▶ What to work on:
Return every line of the data that contains the string "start".
-------- Supplied material
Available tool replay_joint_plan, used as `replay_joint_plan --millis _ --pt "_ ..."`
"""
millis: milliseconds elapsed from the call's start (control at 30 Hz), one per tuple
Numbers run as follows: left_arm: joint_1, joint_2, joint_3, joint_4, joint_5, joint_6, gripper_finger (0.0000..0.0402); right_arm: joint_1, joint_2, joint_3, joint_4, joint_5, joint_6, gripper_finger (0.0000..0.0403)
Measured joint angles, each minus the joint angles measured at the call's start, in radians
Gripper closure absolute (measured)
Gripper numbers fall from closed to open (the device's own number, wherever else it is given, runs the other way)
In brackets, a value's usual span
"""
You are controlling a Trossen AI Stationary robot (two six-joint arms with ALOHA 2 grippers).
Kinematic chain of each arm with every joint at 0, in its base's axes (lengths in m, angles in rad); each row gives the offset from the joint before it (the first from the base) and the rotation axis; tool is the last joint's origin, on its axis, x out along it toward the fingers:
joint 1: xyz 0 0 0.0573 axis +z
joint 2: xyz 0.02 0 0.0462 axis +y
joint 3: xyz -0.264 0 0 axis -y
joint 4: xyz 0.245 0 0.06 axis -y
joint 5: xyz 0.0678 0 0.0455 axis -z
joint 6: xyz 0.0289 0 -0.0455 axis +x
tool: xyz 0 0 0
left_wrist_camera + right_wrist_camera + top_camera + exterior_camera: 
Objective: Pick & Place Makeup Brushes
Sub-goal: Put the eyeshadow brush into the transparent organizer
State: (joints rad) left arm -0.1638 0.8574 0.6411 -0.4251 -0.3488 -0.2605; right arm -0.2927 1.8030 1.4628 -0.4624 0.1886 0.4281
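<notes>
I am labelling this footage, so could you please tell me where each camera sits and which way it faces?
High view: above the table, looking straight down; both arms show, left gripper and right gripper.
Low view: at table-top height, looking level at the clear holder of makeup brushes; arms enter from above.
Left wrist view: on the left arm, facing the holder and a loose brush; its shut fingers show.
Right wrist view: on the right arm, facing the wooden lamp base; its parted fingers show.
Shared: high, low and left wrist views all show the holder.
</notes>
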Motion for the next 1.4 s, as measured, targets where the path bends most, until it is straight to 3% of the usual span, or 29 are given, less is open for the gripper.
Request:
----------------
▶ Your response:
millis: milliseconds elapsed from the call's start (control at 30 Hz), one per tuple
Measured joint angles, each minus the joint angles measured at the call's start, in radians

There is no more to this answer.